AIM OF THE EXERCISE — The material below contains a line with "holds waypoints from" and a line with "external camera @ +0". Copy exactly those two lines and all lines between them.

DATA —
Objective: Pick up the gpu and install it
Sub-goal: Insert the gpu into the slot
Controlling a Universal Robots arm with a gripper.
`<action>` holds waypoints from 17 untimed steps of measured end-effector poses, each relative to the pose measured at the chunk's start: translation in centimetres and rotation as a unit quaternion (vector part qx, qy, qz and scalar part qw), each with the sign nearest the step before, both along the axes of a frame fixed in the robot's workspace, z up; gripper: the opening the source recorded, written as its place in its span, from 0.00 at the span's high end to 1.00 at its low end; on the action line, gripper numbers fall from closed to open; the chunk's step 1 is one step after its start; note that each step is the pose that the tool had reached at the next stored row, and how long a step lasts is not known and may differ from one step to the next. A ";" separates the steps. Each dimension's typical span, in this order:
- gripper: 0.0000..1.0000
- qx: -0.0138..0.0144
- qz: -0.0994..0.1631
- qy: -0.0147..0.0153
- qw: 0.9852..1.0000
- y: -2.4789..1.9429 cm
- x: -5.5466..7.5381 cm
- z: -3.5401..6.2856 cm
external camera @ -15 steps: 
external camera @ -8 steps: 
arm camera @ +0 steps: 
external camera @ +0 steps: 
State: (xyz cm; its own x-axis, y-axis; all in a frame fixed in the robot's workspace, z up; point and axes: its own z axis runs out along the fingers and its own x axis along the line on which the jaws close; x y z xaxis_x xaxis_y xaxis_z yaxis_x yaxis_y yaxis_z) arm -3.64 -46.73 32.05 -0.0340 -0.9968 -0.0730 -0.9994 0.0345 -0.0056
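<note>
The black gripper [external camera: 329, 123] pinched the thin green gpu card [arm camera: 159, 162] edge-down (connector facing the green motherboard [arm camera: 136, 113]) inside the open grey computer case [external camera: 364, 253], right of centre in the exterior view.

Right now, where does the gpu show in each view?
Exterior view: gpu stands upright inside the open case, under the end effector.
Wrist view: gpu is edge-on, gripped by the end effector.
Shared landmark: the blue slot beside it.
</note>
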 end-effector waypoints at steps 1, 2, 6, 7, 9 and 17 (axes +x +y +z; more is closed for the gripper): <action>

SOLUTION TO THE PROBLEM —
`<action>` holds waypoints from 17 untimed steps of measured end-effector poses, each relative to the pose measured at the chunk's start: translation in centimetres and rotation as a unit quaternion (vector part qx, qy, qz and scalar part qw), each with the sign nearest the step before, both along the axes of a frame fixed in the robot's workspace, z up; gripper: the opening the source recorded, written as its place in its span, from 0.00 at the span's high end to 1.00 at its low end; on the action line, gripper numbers fall from closed to open; the chunk's step 1 is one step after its start; note that each step is the pose that the tool had reached at the next stored row, and how long a step lasts is not known and may differ from one step to the next. A ";" separates the steps. Each dimension's typical span, in this order:
- gripper: 0.0000..1.0000
- qx: -0.0138..0.0144
- qz: -0.0994..0.1631
- qy: -0.0147..0.0153
- qw: 0.9852..1.0000
- y: -2.4789..1.9429 cm
- x: -5.5466..7.5381 cm
- z: -3.5401..6.2856 cm
external camera @ -15 steps: 
external camera @ -8 steps: 
arm camera @ +0 steps: 
external camera @ +0 steps: 

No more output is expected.